On January 30th, 2015, the United States Senate voted nearly unanimously that climate change IS real and NOT a hoax. This comes after decades of scientific research at top American universities, public protesting, and political lobbying from environmental groups aimed at decreasing our country’s destruction of the natural environment. In recent decades, the legitimacy of climate change has been challenged and debated as a political issue. Environmental groups have been supported by the Democratic Party (and the Green Party), and Republican leaders have mainly fought against any sort of environmental legislation. In fact, even after the Senate finally decided that climate change is indeed real, in a separate vote Republicans and Democrats were split on whether climate change is caused by humans or not — something that 97% of climate scientists agree on.

American politicians, and the American public, are in a state of cognitive dissonance when it comes to environmental problems (especially climate change). A recent poll found that only 33% of the American public considers climate change to be a serious problem, compared to 75% of scientists.
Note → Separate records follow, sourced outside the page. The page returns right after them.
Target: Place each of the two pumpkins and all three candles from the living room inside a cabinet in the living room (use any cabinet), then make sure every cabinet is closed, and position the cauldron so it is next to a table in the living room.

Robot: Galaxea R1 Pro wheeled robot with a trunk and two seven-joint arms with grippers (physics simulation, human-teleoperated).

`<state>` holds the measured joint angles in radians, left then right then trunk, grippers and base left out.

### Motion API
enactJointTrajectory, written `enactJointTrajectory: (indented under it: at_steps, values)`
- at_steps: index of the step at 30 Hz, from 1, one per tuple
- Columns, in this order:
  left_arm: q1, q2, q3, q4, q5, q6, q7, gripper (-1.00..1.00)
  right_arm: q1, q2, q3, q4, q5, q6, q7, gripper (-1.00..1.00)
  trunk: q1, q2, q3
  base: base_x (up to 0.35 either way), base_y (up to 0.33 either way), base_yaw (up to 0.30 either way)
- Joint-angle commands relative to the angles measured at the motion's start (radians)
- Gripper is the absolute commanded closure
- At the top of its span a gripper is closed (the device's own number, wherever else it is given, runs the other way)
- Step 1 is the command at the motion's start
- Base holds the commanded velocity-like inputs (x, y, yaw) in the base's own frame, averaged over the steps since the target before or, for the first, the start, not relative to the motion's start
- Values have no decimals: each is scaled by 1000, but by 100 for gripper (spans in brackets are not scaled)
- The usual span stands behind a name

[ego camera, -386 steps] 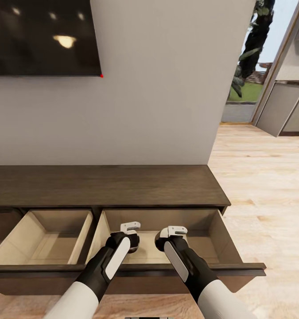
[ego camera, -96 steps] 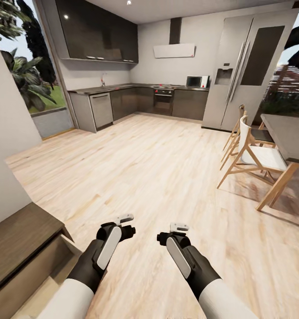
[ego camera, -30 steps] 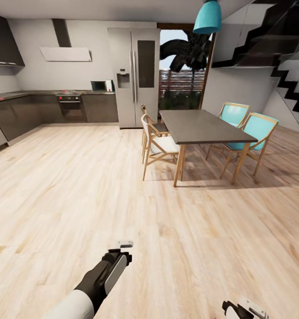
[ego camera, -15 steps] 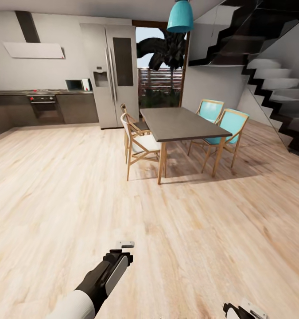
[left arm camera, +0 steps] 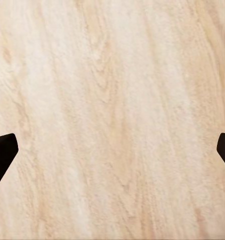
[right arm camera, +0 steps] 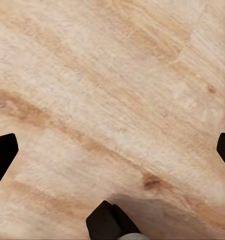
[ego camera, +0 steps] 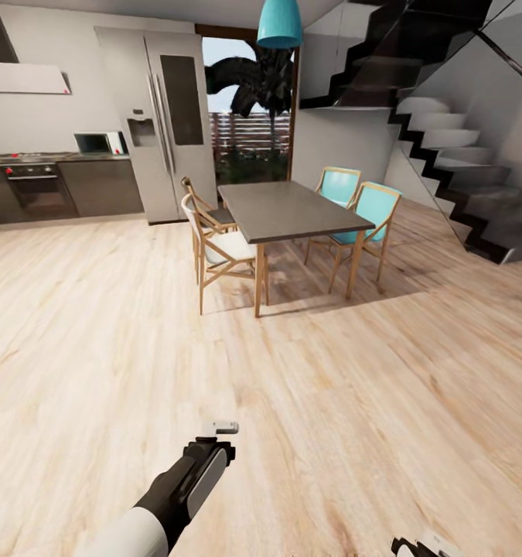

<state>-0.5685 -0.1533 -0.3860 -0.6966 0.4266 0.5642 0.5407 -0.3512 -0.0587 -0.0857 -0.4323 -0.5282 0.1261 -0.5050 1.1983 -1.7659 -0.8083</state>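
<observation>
**A:** So where were the task's things at this point? Honestly none of the pumpkins, candles or the cauldron could be picked out, the robot was just out on open floor. What did show was the dining desk [ego camera: 291, 209], dark grey top on light wooden legs, standing mid-room well ahead of both arms. Two wooden chairs with pale seats [ego camera: 218, 247] sat on its left side and two teal chairs [ego camera: 361, 213] on the far right side, with a teal pendant lamp [ego camera: 280, 23] hanging above.

**B:** And the grippers?

**A:** Left gripper [ego camera: 223, 427] was held low over the pale wooden floor [ego camera: 98, 333], well short of the desk, carrying nothing. In its wrist camera the two dark fingertips [left arm camera: 2, 152] sat right at the opposite edges with bare planks between them, so spread wide. Right gripper [ego camera: 427, 545] just peeked in at the bottom edge of the head view; its wrist camera showed the same thing, fingertips [right arm camera: 2, 150] far apart over floorboards, nothing in between, plus some dark part of the robot at the edge that I couldn't identify.

**B:** Background?

**A:** Steel fridge [ego camera: 156, 116] and the grey kitchen units [ego camera: 98, 186] on the left, black staircase [ego camera: 454, 155] on the right.
</observation>
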Motion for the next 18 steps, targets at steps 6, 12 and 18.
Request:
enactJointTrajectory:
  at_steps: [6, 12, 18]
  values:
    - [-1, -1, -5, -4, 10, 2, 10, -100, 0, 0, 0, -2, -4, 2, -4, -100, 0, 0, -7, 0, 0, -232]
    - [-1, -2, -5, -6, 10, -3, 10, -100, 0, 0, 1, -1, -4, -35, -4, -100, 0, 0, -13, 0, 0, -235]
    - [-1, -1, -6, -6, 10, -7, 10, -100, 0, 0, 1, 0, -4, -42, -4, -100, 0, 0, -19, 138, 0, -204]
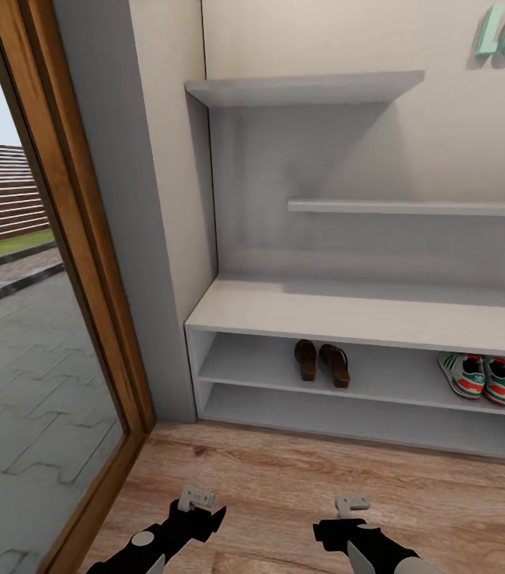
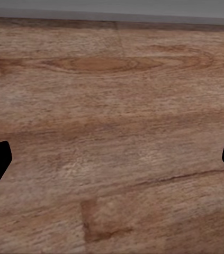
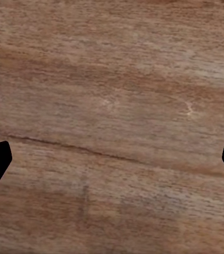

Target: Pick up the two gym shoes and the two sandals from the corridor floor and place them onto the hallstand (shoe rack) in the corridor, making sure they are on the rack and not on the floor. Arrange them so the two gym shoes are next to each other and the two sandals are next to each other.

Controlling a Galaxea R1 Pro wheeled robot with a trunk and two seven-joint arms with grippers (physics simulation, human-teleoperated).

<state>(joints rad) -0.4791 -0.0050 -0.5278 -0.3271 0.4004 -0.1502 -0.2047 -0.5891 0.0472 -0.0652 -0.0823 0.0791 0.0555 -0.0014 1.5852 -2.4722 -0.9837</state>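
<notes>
Sandals [image 1: 322,363] lie side by side on the hallstand's [image 1: 364,312] upper open shelf, long axes running near-to-far; gym shoes [image 1: 478,377] sit paired further right (cut off at the frame edge). Both lie beyond the left gripper [image 1: 197,502] and right gripper [image 1: 354,505], which hang spread wide and empty over the corridor floor [image 1: 284,470].

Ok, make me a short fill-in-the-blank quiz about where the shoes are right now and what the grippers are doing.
1. The two sandals and the two gym shoes sit on the hallstand's ____ open shelf.
2. The sandals lie to the ____ of the gym shoes in the head view.
3. The left gripper and right gripper hang above the ____, holding nothing.

Missing words: upper; left; corridor floor
</notes>
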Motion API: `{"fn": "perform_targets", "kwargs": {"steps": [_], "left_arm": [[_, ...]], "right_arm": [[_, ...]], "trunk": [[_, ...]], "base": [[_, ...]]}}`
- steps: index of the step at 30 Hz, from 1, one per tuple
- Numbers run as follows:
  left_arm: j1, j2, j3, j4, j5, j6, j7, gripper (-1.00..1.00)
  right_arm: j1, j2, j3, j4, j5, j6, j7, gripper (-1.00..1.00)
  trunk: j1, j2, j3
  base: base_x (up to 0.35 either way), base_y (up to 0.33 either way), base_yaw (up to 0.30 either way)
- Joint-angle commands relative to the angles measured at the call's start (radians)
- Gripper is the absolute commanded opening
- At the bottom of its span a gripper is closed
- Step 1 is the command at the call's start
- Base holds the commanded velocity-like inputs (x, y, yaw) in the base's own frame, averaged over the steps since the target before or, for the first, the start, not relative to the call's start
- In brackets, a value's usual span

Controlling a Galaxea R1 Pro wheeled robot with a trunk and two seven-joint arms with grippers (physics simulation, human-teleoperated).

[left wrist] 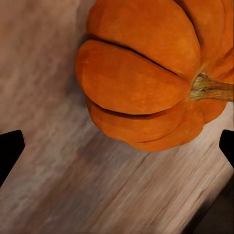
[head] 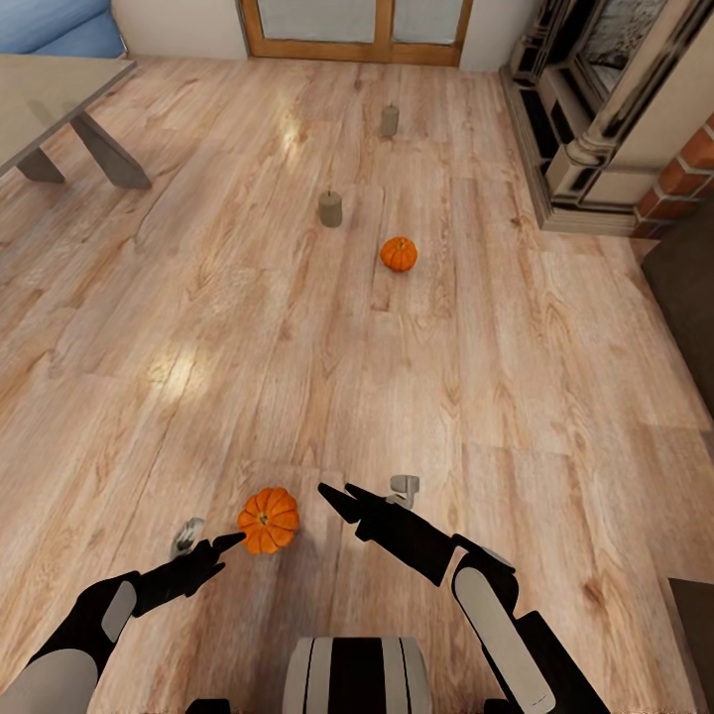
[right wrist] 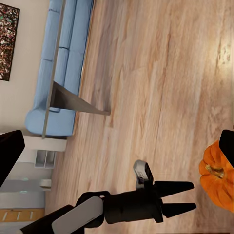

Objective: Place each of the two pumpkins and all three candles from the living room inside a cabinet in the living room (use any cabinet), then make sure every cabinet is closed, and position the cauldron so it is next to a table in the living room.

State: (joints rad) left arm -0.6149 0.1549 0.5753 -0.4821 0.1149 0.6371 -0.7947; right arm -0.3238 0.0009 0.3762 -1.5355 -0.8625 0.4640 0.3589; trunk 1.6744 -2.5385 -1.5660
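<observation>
Reaching my left gripper (head: 226, 540) with jaws spread toward the nearest bright-orange ribbed pumpkin (head: 268, 519) at lower centre, not yet gripped; right gripper (head: 332, 493) jaws look parted; second pumpkin (head: 399, 254) and two stubby grey candles (head: 330, 208) sit on the wooden floor (head: 496, 397); nothing stored.

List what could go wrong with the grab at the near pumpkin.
1. The left gripper is open with the near pumpkin beyond its fingertips, not between them; closing now would likely miss it or nudge it.
2. The round pumpkin sits loose on the wood floor, so a nudge could roll it toward the right gripper.
</observation>
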Motion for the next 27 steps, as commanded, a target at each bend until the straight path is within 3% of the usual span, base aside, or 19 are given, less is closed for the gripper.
{"fn": "perform_targets", "kwargs": {"steps": [1, 9, 27], "left_arm": [[0.0, 0.0, 0.0, 0.0, 0.0, 0.0, -0.001, 1.0], [0.0, 0.0, 0.0, 0.0, 0.0, -0.001, -0.003, 1.0], [0.0, 0.0, 0.0, -0.001, 0.0, 0.001, -0.004, 1.0]], "right_arm": [[0.0, 0.0, 0.0, 0.0, 0.0, 0.0, 0.0, 1.0], [0.0, 0.001, 0.001, 0.0, 0.002, -0.001, 0.0, 1.0], [0.0, 0.01, 0.002, 0.002, 0.002, -0.001, 0.0, 1.0]], "trunk": [[0.0, 0.0, -0.004], [0.003, -0.002, -0.027], [0.003, -0.002, -0.027]], "base": [[0.0, 0.0, 0.0], [0.0, 0.0, 0.0], [0.049, -0.005, 0.0]]}}
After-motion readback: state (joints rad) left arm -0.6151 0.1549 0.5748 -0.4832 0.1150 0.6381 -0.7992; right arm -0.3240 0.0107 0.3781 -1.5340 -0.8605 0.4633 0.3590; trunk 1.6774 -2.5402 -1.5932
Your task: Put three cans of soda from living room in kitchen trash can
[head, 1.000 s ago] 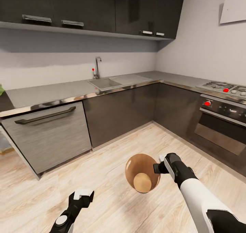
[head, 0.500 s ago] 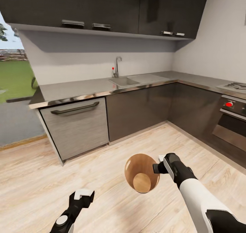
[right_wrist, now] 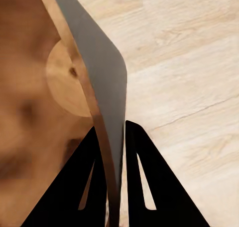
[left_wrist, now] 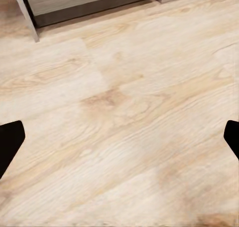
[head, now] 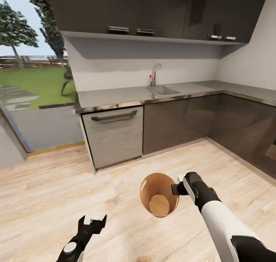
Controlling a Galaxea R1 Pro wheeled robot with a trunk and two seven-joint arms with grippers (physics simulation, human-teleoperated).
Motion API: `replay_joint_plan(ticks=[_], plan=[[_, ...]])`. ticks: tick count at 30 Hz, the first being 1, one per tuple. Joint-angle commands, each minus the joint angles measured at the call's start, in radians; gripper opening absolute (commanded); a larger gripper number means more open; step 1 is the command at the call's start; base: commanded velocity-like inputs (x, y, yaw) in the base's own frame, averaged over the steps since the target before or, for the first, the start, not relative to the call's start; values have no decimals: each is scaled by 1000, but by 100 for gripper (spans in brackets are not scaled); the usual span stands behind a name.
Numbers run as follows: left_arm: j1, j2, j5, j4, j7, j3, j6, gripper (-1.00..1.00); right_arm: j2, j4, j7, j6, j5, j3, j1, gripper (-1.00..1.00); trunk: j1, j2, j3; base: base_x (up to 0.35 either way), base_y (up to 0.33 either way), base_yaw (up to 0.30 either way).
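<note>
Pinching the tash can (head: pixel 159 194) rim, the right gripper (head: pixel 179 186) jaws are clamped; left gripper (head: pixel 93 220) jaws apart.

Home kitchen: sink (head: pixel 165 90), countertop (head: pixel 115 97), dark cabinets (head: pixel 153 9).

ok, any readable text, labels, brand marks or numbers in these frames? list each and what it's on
None: no readable text in any view.
Bucket, pinched at its rim by the right gripper: plain, no label.
Dishwasher front, cabinets, countertop: no lettering or brand.
Tap: a red dot, no sign.
Left gripper: unmarked.
</note>
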Motion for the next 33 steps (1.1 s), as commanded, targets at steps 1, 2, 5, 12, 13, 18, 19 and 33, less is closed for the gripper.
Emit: replay_joint_plan(ticks=[1, 2, 5, 12, 13, 18, 19, 33], plan=[[0, 0, 0, 0, 0, 0, 0, 100, 0, 0, 7, 1, -17, -1, 0, -100, 0, 0, 0, -218, 230, 252], [0, 0, 0, 0, 0, 0, 0, 100, 0, 0, 7, 1, -17, -1, 0, -100, 0, 0, 0, -218, 230, 252], [0, 0, 0, 0, 0, 0, 0, 100, 0, 0, 7, 1, -17, -1, 0, -100, 0, 0, 0, -218, 230, 252], [0, 0, 0, 0, 0, 0, 0, 100, -1, 0, 11, 1, -17, -1, 0, -100, 0, 0, 0, -219, 230, 163], [0, 0, 0, 0, 0, 0, 0, 100, -1, 0, 10, 1, -17, -1, 0, -100, 0, 0, 0, -218, 230, 22], [0, 0, -1, 1, 0, 0, 0, 100, -1, 0, 9, 1, -17, -2, 0, -100, 0, 0, 0, -218, 230, 9], [0, 0, -1, 1, 0, 0, 0, 100, -1, 0, 9, 1, -17, -2, 0, -100, 0, 0, 0, -218, 230, 4], [0, 0, -2, 1, 0, 0, 0, 100, 28, 1, 4, 1, -16, -3, 0, -100, 0, 0, -4, -40, 209, 106]])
President Obama even devoted a significant portion of his State of The Union speech to climate change, saying “no challenge poses a greater threat to future generations than climate change.”

Yet, today a Senate hearing held to discuss the EPA’s proposed regulations limiting carbon emissions from coal-fired power plants was largely spent questioning the legitimacy of climate change and the administration’s commitment to the issue. Sen. Roger Wicker compared scientists’ claims about climate change to doctors in the early 1900's telling patients that smoking cigarettes was healthy. The example he used was even from the fictional movie “The King’s Speech,” making the comparison even more denigrating to climate scientists.

As individuals, we’re all allowed to have our own opinion on every issue. But when the opinions of our government’s leaders are in contradicion with the advice they get from our top scientists, it seems that no significant progress can ever be made on environmental issues. At least in politics. Many private businesses have taken the initiative to “go green” and they’ve benefitted from it. Alternative energy has been proving itself to be economically valuable, and the organic food market has expanded with the popularity of chains such as Whole Foods. Perhaps the best solution for the United States is to let the market forces of supply and demand for environmentally friendly goods determine our country’s progression on environmental issues. This probably wouldn’t move as quickly as environmental activists and scientists would hope, but neither has our government so far.